La Corte, poi, nel richiamare altro proprio precedente, osserva che il sapere scientifico è indispensabile strumento al servizio del giudice di merito, specie quando l'indagine sulla relazione eziologica si colloca su un terreno caratterizzato da lati oscuri, da studi contraddittori e da vasto dibattito internazionale. In questi casi, le indicate modalità di acquisizione ed elaborazione del sapere scientifico all'interno del processo rendono chiaro che esso è uno strumento al servizio dell'accertamento del fatto e, in una peculiare guisa, parte dell'indagine che conduce all'enunciato fattuale.
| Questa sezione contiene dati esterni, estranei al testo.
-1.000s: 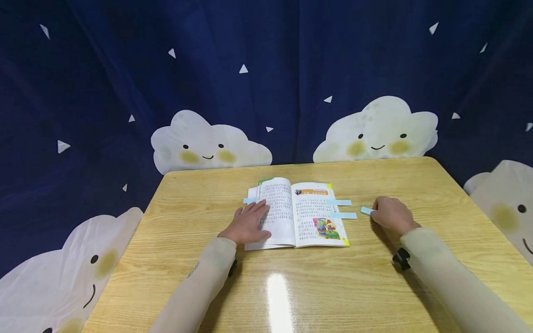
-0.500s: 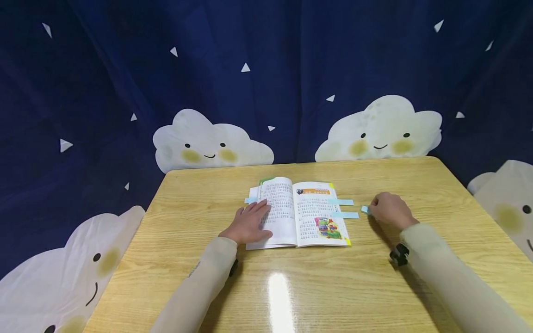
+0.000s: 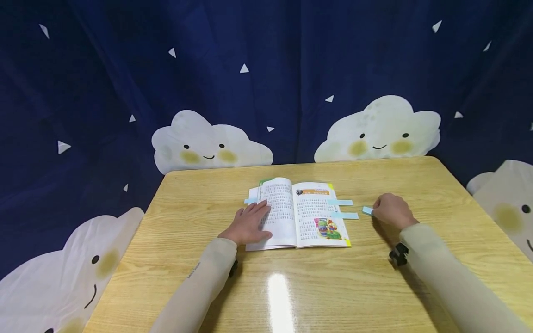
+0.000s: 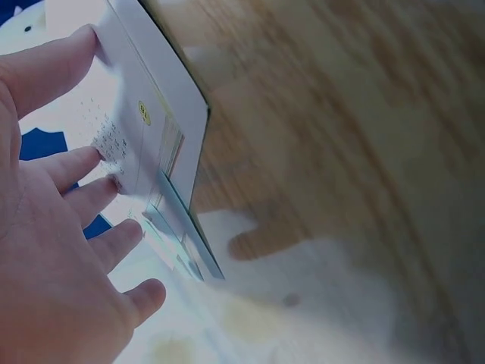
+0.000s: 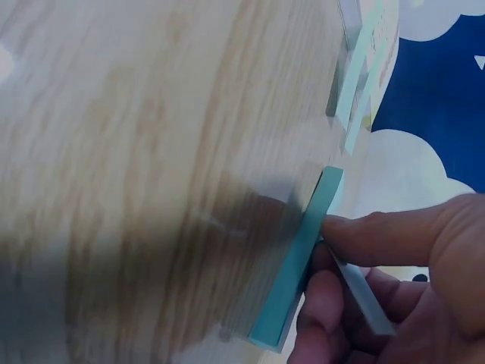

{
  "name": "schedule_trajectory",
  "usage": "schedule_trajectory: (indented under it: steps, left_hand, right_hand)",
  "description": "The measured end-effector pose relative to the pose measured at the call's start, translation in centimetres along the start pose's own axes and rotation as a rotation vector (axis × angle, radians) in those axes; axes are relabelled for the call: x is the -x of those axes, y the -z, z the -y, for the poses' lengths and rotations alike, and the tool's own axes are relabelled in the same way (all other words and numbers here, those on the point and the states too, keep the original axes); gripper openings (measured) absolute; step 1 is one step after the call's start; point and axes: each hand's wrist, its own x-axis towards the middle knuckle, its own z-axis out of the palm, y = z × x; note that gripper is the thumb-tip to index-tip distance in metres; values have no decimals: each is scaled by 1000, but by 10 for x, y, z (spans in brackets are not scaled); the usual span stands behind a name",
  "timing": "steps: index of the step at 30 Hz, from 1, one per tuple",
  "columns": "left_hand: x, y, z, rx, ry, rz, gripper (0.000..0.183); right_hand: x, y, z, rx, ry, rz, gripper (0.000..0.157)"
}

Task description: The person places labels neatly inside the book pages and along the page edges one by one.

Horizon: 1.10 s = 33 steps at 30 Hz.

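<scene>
An open book (image 3: pixel 280 210) lies on the table, printed text on both pages and a coloured picture on the right one. My left hand (image 3: pixel 248 224) rests on the left page with fingers spread; the left wrist view shows its straight fingers (image 4: pixel 92 199) over the paper. Right of the book, my right hand (image 3: pixel 392 212) pinches a light blue pad of sticky index tabs (image 5: pixel 297 265) between thumb and fingers. A thin pale strip (image 5: pixel 365 299) juts back from the pinch, under the thumb. Two blue tabs (image 3: pixel 345 215) stick out past the right page's edge.
Another blue tab (image 3: pixel 250 200) protrudes at the book's left side. The wooden table (image 3: pixel 325 286) ends at a dark blue curtain (image 3: pixel 283 69) with smiling clouds. Black straps (image 3: pixel 399 254) circle the wrists below the sleeves.
The right hand shifts slightly and the tab pad turns a little in its grip, less of it showing half a second ago than now. The left hand stays on the page.
</scene>
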Motion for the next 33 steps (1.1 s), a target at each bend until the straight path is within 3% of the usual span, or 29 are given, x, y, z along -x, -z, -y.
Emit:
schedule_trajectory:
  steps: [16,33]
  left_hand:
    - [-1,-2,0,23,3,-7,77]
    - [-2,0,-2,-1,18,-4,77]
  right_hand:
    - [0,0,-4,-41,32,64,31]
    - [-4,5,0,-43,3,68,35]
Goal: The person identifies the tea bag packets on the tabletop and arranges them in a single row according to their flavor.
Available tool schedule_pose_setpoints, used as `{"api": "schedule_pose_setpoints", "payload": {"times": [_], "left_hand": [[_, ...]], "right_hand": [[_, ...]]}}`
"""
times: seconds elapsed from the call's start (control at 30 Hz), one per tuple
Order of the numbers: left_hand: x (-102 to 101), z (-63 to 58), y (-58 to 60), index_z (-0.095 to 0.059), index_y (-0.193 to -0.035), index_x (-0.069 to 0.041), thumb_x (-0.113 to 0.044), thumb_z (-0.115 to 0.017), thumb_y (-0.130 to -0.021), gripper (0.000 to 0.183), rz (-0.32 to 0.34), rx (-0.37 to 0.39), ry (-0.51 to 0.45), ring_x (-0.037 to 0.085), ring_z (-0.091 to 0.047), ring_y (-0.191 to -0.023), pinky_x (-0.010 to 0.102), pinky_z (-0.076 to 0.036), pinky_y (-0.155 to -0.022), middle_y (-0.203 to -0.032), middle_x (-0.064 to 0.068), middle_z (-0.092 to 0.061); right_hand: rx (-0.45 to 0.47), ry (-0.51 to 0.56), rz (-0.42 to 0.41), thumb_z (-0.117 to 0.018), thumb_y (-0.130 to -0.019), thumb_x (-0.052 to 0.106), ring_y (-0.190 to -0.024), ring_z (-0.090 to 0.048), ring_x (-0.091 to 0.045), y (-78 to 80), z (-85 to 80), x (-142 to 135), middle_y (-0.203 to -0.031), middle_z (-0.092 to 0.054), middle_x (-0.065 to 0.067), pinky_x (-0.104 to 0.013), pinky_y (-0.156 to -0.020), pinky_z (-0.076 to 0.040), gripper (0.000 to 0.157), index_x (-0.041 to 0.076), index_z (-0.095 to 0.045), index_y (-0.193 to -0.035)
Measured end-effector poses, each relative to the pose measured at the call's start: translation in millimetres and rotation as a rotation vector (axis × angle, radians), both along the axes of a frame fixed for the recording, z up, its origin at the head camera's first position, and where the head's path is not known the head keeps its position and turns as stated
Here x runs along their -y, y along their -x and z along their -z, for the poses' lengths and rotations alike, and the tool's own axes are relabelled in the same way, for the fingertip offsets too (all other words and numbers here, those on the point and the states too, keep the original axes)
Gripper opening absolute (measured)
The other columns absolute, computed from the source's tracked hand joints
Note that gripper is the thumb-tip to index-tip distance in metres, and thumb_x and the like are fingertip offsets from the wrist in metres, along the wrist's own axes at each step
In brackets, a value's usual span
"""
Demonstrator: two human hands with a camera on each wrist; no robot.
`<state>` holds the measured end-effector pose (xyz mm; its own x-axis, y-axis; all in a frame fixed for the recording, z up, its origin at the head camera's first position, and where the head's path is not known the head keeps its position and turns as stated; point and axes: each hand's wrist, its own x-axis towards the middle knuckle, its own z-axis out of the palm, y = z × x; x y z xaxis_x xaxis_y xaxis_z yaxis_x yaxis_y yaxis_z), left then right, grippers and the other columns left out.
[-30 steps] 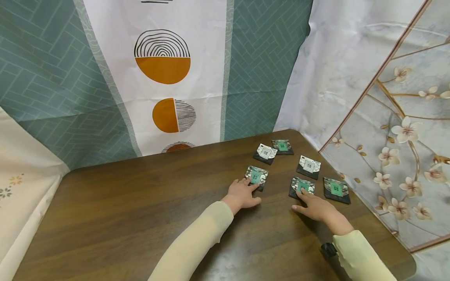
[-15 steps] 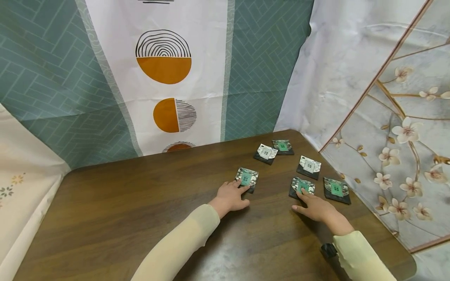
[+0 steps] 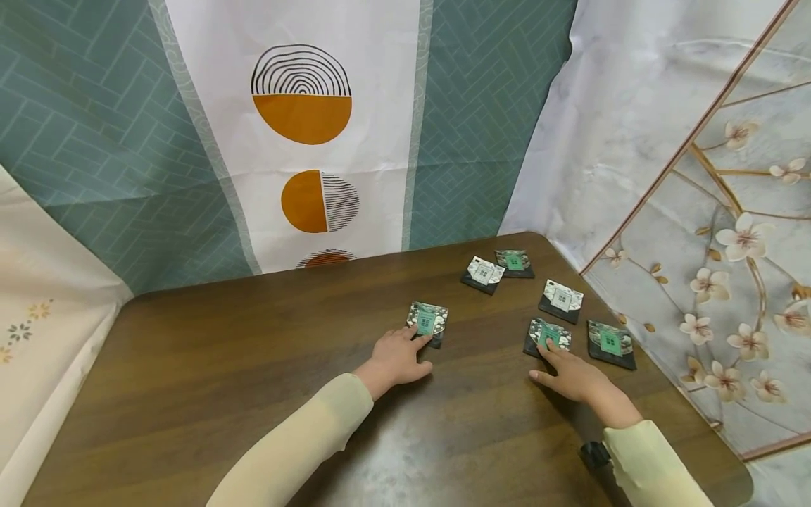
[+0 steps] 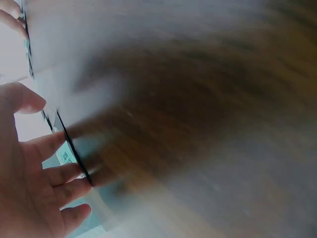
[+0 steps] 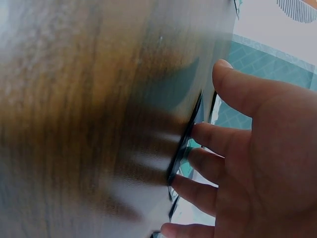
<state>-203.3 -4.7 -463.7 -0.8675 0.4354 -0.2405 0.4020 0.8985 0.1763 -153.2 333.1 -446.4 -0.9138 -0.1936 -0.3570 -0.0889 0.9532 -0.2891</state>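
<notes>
In the head view, my left hand [image 3: 395,355] lies with its fingertips on the near part of a flat square packet [image 3: 427,317] with a green label. The left wrist view shows those fingers [image 4: 62,173] spread and nearly straight against it, thumb apart. Farther right, my right hand [image 3: 573,377] touches a similar green-labelled packet [image 3: 541,329] with its fingertips. In the right wrist view its fingers [image 5: 208,163] extend onto the packet's dark edge [image 5: 181,148]; the thumb stands away. Both packets lie flat on the brown wooden table [image 3: 253,352].
Beyond the right hand lie a white-labelled packet [image 3: 561,299] and a green-labelled one [image 3: 611,342]. Near the back corner are another white-labelled packet [image 3: 483,273] and a green-labelled packet [image 3: 514,263]. Patterned cloths [image 3: 475,141] hang behind the table and along its right side.
My left hand has slid leftwards along the table, and the packet under its fingertips has moved left with it. The right hand and its packet stay in place; the head view shifts slightly.
</notes>
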Motion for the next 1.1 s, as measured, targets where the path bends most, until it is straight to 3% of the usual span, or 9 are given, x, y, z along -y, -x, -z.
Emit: {"api": "schedule_pose_setpoints", "payload": {"times": [0.4,0.77,1.1], "left_hand": [[29,-0.1,-10.0,-0.045,-0.156,-0.028,-0.046,-0.054,-0.099,0.061,-0.053,0.03,-0.013,0.029,-0.037,-0.155,0.049,-0.032,-0.126,-0.168,0.007,-0.035],[65,1.5,-24.3,-0.049,-0.154,-0.022,-0.04,-0.059,-0.097,0.061,-0.126,0.014,-0.083,0.034,-0.039,-0.154,0.052,-0.034,-0.124,-0.167,0.013,-0.037],[94,-1.7,-33.5,-0.048,-0.154,-0.019,-0.038,-0.059,-0.097,0.062,-0.179,-0.007,-0.078,0.037,-0.039,-0.153,0.055,-0.035,-0.123,-0.166,0.015,-0.037]], "right_hand": [[-0.019,0.01,-0.01,-0.056,-0.101,0.051,-0.144,-0.028,-0.064,-0.7,1.9,1,-0.162,-0.019,-0.039,-0.075,-0.111,-0.032,0.083,-0.007,-0.034,-0.156],[-0.021,-0.015,0.005,-0.057,-0.1,0.052,-0.145,-0.028,-0.063,-0.7,3.4,3,-0.163,-0.02,-0.038,-0.074,-0.111,-0.033,0.084,-0.005,-0.033,-0.157],[-0.011,-0.017,0.012,-0.057,-0.1,0.052,-0.145,-0.028,-0.063,0.5,1.4,3,-0.163,-0.02,-0.038,-0.074,-0.112,-0.032,0.084,-0.006,-0.033,-0.157]]}}
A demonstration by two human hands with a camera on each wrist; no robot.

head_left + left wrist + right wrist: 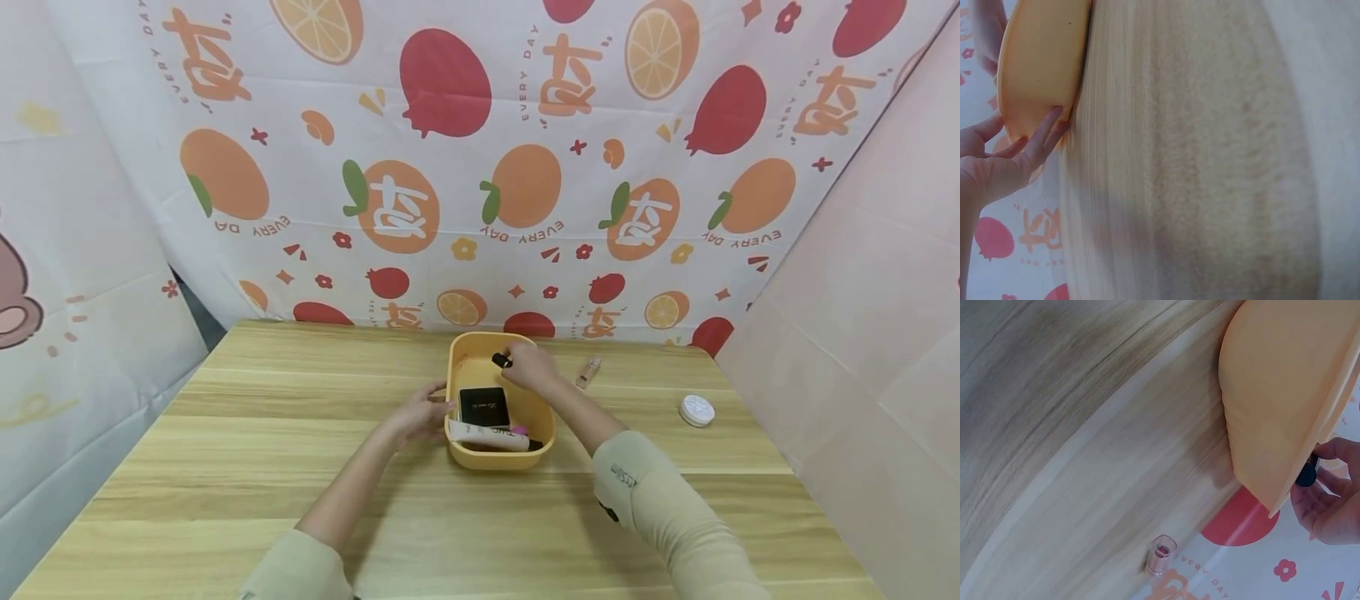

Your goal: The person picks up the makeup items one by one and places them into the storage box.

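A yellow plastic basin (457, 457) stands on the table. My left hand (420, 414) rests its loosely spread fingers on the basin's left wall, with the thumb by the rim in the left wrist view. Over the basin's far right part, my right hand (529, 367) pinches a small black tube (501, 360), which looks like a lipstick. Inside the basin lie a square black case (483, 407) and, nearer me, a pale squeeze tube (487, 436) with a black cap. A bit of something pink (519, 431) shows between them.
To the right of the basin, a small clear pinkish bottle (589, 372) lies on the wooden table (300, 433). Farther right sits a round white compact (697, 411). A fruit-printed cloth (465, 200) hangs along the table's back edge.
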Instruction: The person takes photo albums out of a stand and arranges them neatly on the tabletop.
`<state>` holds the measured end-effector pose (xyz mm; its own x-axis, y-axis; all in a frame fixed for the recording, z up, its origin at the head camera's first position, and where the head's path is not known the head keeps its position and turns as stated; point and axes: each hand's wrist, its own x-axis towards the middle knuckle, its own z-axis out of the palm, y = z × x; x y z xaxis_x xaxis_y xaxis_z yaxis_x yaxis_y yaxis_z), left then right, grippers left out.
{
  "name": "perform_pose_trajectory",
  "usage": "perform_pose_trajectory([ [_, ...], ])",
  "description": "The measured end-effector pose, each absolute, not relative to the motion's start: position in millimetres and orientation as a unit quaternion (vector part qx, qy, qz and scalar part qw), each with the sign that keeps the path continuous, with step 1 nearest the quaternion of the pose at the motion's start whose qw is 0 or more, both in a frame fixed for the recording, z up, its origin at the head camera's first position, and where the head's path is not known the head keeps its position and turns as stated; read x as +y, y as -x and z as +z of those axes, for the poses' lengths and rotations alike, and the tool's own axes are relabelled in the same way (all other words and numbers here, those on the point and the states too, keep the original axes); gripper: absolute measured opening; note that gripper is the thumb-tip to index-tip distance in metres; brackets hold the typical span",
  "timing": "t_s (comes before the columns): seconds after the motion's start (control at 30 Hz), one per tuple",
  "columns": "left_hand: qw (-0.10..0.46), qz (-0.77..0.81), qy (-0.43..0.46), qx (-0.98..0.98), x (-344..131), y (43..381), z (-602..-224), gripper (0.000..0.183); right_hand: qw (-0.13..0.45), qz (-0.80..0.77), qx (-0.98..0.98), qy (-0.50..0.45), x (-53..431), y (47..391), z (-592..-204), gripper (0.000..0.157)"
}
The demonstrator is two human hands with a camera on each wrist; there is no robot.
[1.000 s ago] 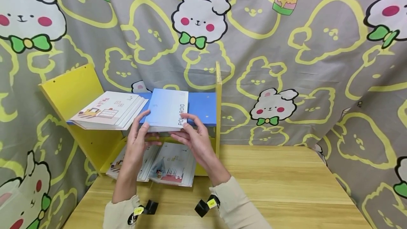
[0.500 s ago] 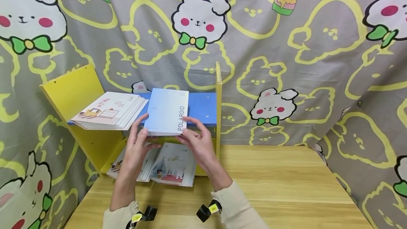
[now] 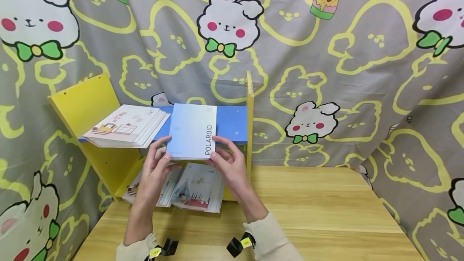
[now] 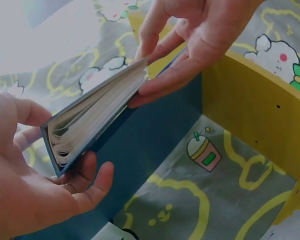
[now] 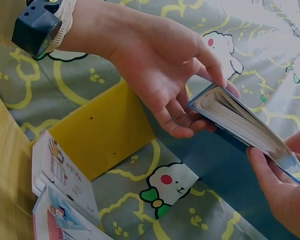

Il giudice di legittimità - che non detiene proprie conoscenze privilegiate - non è giudice del sapere scientifico. Ne deriva che esso non può essere chiamato a decidere se una legge scientifica, di cui si postula l'utilizzabilità nell'inferenza probatoria, sia o meno fondata, ma solo a esprimere un giudizio di razionalità e logicità dell'argomentazione esplicativa circa la correttezza metodologica dell'approccio del giudice di merito in ordine all'affidabilità delle informazioni che utilizza ai fini della spiegazione del fatto (cfr. Cass. pen., sez. IV, 17 settembre 2010, n. 43786; conf., Cass. pen., sez. IV, 13 maggio 2011, n. 24573 e Cass. pen., sez. IV, 9 aprile 2013, n. 16237).

I giudici del gravame di merito ricordano che i periti hanno escluso che un eventuale anticipo dell'intervento chirurgico avrebbe potuto ridurre il rischio per il paziente, ribadendo che l'intervento è stato eseguito in tempi accettabili, dato che l'iter si è svolto tutto in una giornata e senza un'attesa fuori dai limiti ragionevoli, mentre l'evoluzione del quadro clinico del paziente si sarebbe aggravata, del tutto improvvisamente, con assoluta repentinità.

Osservazioni

La sentenza, logica e condivisibile, dimostra come nel caso de quo, non vi sia stata alcuna possibilità di un'interpretazione alternativa del compendio probatorio, in grado di giustificare la pronuncia di una sentenza affermativa di responsabilità degli imputati dotata di una forza persuasiva superiore a quella espressa dalla motivazione della pronuncia assolutoria, e tale da portare al superamento di “ogni ragionevole dubbio”.